→ **What the task requires**
For the material below, state how many lines have the word "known" in them, with no other words.

** Opening Supplied material block **

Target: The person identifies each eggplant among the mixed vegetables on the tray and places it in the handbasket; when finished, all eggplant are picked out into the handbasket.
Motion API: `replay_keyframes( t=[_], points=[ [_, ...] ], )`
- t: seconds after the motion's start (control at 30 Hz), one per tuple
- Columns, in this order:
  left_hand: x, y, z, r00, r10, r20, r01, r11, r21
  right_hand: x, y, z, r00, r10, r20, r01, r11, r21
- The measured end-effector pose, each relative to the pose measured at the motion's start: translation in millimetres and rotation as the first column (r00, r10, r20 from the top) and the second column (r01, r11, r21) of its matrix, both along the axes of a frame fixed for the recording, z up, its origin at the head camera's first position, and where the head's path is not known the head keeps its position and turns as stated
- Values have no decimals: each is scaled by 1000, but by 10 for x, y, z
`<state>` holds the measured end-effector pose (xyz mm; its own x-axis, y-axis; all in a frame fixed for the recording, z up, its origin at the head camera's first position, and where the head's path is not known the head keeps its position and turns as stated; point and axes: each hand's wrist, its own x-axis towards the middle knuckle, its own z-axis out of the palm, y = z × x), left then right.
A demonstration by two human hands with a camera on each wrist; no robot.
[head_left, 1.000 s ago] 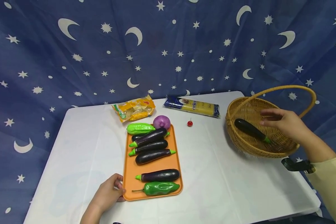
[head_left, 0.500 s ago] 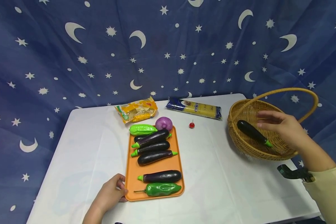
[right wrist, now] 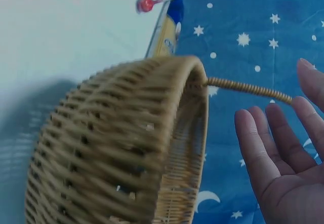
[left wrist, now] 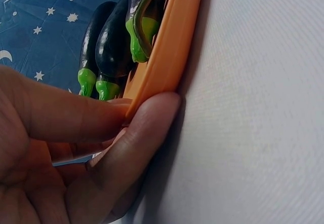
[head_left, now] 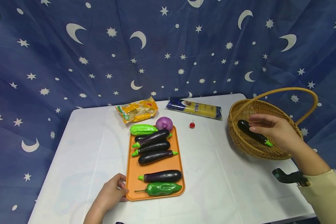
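My left hand [head_left: 107, 194] pinches the near left corner of an orange tray [head_left: 133, 174]. In the left wrist view, thumb and fingers grip the tray's rim [left wrist: 174, 46]. On the tray lie several dark eggplants [head_left: 163, 176], a green pepper [head_left: 163, 189], a light green ridged vegetable [head_left: 143, 129] and a purple onion [head_left: 164, 123]. Above the wicker basket [head_left: 247, 150] hovers my right hand [head_left: 277, 132], fingers extended and holding nothing. One eggplant [head_left: 252, 132] rests inside the basket, just left of that hand. In the right wrist view, the palm [right wrist: 298, 188] stands beside the basket's rim.
Behind the tray lies a yellow bag [head_left: 137, 110], with a spaghetti pack [head_left: 194, 108] to its right. A red lollipop [head_left: 192, 125] lies on the white table [head_left: 207, 177] between tray and basket. The basket's handle [head_left: 285, 89] arches up. A starry blue cloth [head_left: 168, 40] hangs behind.
My right hand has shifted left over the basket, and its wrist has come slightly toward me. The left hand keeps its hold on the tray. The head view has shifted slightly.
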<state>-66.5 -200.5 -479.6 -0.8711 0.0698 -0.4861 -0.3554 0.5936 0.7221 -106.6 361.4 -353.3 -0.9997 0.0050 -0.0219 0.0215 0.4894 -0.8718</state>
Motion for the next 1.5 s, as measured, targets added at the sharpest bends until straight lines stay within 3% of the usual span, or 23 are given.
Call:
replay_keyframes(
  t=[0.33, 0.57, 1.03, 1.27, 1.5],
  points=[
    [13, -9, 0, 1000, 5, -9, -5, 1000, 4, -58, -226, -87, 996, 86, -18, -88, 984, -153],
    [13, -22, 1, 1000, 3, -7, -3, 1000, 8, -103, -342, -153, 996, 86, -17, -87, 994, -66],
    [19, 10, 19, 999, 9, -33, -9, 1000, 6, -195, -628, -297, 995, 101, 18, -100, 993, -66],
    [23, 7, 2, 999, 6, -50, -5, 1000, 13, -236, -761, -394, 990, 129, 60, -129, 992, -14],
    [28, -1, 2, 998, 9, -61, -7, 1000, 26, -290, -932, -536, 979, 192, 63, -186, 979, -86]
  ],
)
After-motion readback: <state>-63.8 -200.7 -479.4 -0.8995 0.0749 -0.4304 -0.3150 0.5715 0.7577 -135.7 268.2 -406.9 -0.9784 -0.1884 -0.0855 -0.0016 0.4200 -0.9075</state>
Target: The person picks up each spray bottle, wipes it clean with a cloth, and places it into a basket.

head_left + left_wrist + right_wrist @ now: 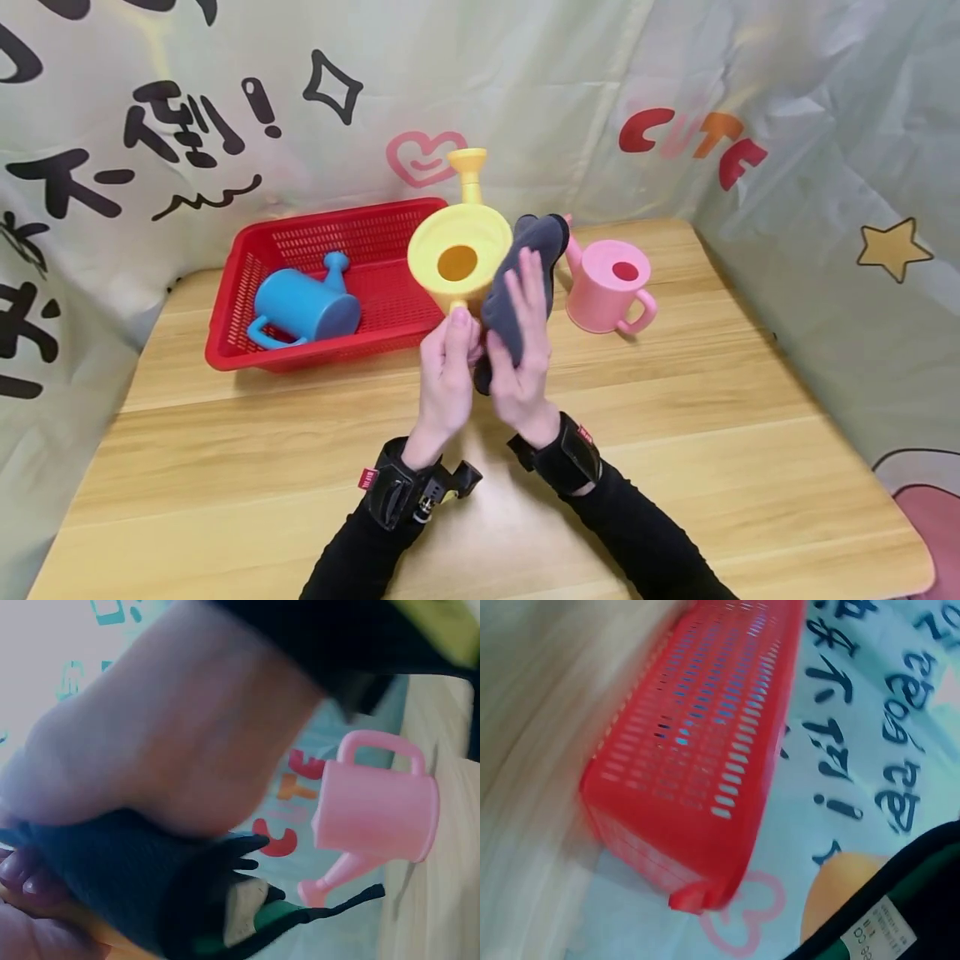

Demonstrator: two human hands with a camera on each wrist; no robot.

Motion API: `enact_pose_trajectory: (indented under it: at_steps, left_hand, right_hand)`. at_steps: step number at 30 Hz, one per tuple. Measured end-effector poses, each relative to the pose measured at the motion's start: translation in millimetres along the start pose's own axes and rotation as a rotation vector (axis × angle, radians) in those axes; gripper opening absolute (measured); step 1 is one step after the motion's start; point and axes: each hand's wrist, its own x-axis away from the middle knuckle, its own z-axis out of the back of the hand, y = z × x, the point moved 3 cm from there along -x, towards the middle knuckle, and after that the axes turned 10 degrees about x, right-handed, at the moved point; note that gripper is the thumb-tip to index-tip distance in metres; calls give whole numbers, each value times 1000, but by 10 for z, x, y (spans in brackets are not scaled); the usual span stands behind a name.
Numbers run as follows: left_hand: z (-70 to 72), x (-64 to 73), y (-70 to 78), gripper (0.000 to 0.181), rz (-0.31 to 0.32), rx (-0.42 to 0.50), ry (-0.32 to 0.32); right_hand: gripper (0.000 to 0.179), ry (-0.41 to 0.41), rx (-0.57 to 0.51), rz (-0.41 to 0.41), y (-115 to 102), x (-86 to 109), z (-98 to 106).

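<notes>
My left hand (444, 383) grips the handle of a yellow watering can (491, 229), thumb on top. The can is raised over the table with its spout pointing away. Against the can's right side, my right hand (525, 367) presses a dark grey cloth (546, 237) with black edging, its fingers straight. In the left wrist view the cloth (120, 862) wraps partly round, showing a green inner side. A white label (881, 930) on it appears in the right wrist view, beside a bit of the yellow can (836, 889). The fingers of my left hand are partly hidden.
A red basket (337, 346) stands at the back left, with a blue watering can (303, 308) lying in it. Behind my right hand, a pink watering can (600, 296) stands upright on the wooden table (300, 467). A printed curtain (540, 75) hangs behind.
</notes>
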Motion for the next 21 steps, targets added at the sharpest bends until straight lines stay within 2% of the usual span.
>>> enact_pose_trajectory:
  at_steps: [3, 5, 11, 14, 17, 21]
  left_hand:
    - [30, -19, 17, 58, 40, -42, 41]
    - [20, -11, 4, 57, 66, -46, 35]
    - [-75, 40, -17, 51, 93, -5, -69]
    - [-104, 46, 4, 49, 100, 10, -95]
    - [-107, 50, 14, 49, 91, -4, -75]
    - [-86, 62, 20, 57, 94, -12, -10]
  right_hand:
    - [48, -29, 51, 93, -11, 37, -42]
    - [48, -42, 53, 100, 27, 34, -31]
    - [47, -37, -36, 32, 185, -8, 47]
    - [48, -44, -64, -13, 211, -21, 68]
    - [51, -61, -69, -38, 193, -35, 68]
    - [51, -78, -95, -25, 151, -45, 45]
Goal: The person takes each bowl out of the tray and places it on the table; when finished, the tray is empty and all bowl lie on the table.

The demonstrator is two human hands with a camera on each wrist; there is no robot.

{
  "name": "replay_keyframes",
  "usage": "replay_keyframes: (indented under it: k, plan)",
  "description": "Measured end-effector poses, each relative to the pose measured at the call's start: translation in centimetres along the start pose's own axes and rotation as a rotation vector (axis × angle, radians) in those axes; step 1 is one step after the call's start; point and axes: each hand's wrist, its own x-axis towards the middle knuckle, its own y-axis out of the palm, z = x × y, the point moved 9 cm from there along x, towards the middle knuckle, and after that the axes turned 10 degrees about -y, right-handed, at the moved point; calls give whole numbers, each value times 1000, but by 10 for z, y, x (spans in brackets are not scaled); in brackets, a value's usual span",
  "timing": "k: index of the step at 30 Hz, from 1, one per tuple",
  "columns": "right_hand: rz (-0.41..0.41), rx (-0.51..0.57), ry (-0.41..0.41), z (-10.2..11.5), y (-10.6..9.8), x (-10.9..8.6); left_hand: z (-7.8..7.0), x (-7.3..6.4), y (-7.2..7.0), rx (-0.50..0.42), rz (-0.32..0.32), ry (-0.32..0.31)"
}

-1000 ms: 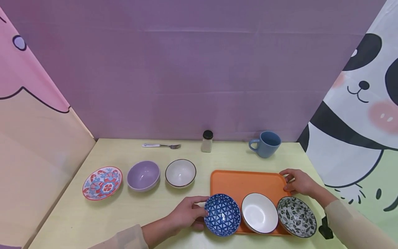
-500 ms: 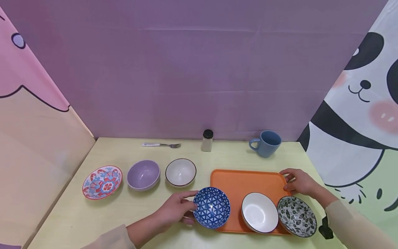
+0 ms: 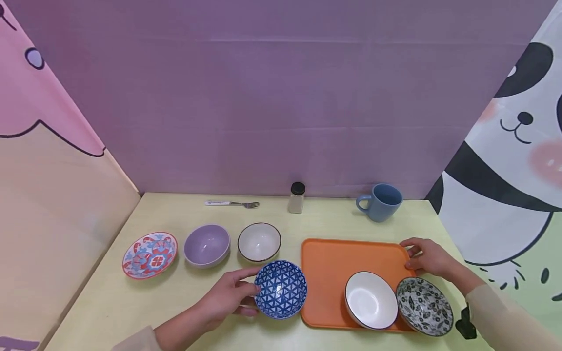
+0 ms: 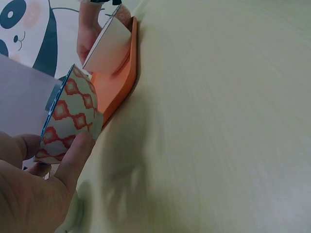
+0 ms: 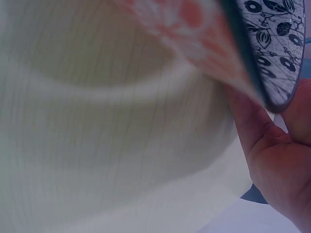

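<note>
My left hand (image 3: 228, 295) pinches a blue patterned bowl (image 3: 281, 289) at its left side, thumb by the rim. In the left wrist view, that bowl's (image 4: 70, 114) red-and-white outside shows, raised above the table. It is just left of the orange tray (image 3: 333, 258). My right hand (image 3: 428, 257) has its fingers curled at the tray's far right corner; its grip underneath is hidden. A white bowl (image 3: 371, 300) and a black-and-white leaf-patterned bowl (image 3: 424, 306) sit at the tray's near right, the latter tilted over its edge.
A row on the left holds a red-and-blue patterned dish (image 3: 150, 255), a purple bowl (image 3: 207, 245) and a dark-rimmed white bowl (image 3: 259, 242). Along the back are a fork (image 3: 232, 204), a black-capped shaker (image 3: 296, 198) and a blue mug (image 3: 380, 202).
My left hand has carried the blue patterned bowl leftward from over the tray's near left corner to beside the tray. The right hand keeps its place at the tray's corner.
</note>
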Motion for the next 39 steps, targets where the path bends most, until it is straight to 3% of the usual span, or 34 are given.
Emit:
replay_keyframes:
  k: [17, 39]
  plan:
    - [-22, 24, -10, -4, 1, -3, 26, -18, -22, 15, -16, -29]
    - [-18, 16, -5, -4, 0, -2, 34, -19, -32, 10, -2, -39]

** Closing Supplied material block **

→ **Task result**
2